Preferably, the first stress intensity factor calculating module includes: the acquiring unit is used for acquiring a first formula for calculating the first stress intensity factor according to the well wall strengthening model; and the first stress intensity factor calculation unit is used for calculating the first stress intensity factor according to the first formula, the preset pressure bearing of the well wall, and the minimum horizontal ground stress and the maximum horizontal ground stress at the infinite distance from the well wall.

preferably, the second stress intensity factor calculating module includes: the displacement field calculation unit is used for calculating the displacement field of the stratum according to the thermo-fluid-solid coupling equation and the preset bearing pressure and the preset target temperature of the well wall; and the second stress intensity factor calculation unit is used for calculating a second stress intensity factor of the fracture tip according to a J integral algorithm and the displacement field of the stratum.

Preferably, the thermo-fluid-solid coupling equation comprises: the stress balance equation, the fluid mass conservation equation and the energy balance equation are correspondingly calculated by the displacement field calculation unit, and the displacement field calculation unit comprises: the displacement field calculator is used for calculating the displacement field according to the stress balance equation, the preset bearing pressure and preset target temperature of the well wall, the initial pore pressure of the stratum, the initial temperature of the stratum and the initial displacement of the stratum; the pore pressure field calculator is used for calculating the pore pressure field of the stratum according to the fluid mass conservation equation, the preset bearing pressure and preset target temperature of the well wall, the initial pore pressure of the stratum, the initial temperature of the stratum and the initial displacement of the stratum; the temperature field calculator is used for calculating the temperature field of the stratum according to the energy balance equation, the preset bearing pressure and the preset target temperature of the well wall, the initial pore pressure of the stratum, the initial temperature of the stratum and the initial displacement of the stratum; and a counter for counting the iterative computation process under the condition that the displacement field, the pore pressure field of the stratum and the temperature field of the stratum are obtained through computation; and the judger is used for judging whether the count of the iterative calculation process is equal to a preset number of times or not, and inputting the displacement field, the pore pressure field of the stratum and the temperature field which are obtained by calculation as initial values into the displacement field calculator, the pore pressure field calculator and the temperature field calculator to continue the iterative calculation process under the condition that the count of the iterative calculation process is smaller than the preset number of times.
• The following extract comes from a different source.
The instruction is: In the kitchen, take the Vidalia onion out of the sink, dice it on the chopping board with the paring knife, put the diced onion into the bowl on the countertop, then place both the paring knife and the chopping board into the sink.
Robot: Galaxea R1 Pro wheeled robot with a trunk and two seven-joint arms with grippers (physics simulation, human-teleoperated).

For specific details and benefits of the system for determining borehole wall strengthening conditions provided by the present invention, reference may be made to the above description of the method for determining borehole wall strengthening conditions, and further description thereof will not be provided herein.

Correspondingly, the invention also provides a well wall strengthening method, as shown in fig. 11, the well wall strengthening method may include the following steps: step S1101, obtaining the temperature of the drilling fluid and the particle size distribution of the reinforcing material obtained according to the method for determining the well wall reinforcing condition; step S1102, pumping the drilling fluid having the temperature; and a step S1103 of filling the reinforcing material having the particle size distribution.

wherein the reinforcing material may be calcium carbonate particles. Compared with the injected chemical materials (water-absorbing resin, chemical gel, delayed expansion plugging agent and the like) in the prior art, the calcium carbonate particles can not cause unrecoverable damage to the reservoir. In addition, compared with the method for forming pressure isolation of the crack tip by adopting chemical materials such as water-absorbent resin, chemical gel, delayed expansion plugging agent and the like in the prior art, the well wall strengthening method provided by the invention is simple to operate and low in cost.

In conclusion, the temperature of the drilling fluid and the particle size distribution of the reinforcing material obtained by the method for determining the well wall reinforcing condition are creatively obtained, then the required drilling fluid is pumped according to the obtained temperature, and the required reinforcing material is filled according to the obtained particle size distribution, so that the influence of the filling of the reinforcing material on the well wall stress is enhanced by utilizing the thermal stress generated by the temperature change, and the pressure bearing capacity of the well wall is improved.

accordingly, the present invention also provides a well wall strengthening system, as shown in fig. 12, the well wall strengthening system may include: the obtaining device 40 is used for obtaining the temperature of the drilling fluid and the particle size distribution of the strengthening materials obtained by the method for determining the well wall strengthening conditions; a pumping device 50 for pumping drilling fluid having said temperature; and a filling device 60 for filling the reinforcing material having the particle size distribution.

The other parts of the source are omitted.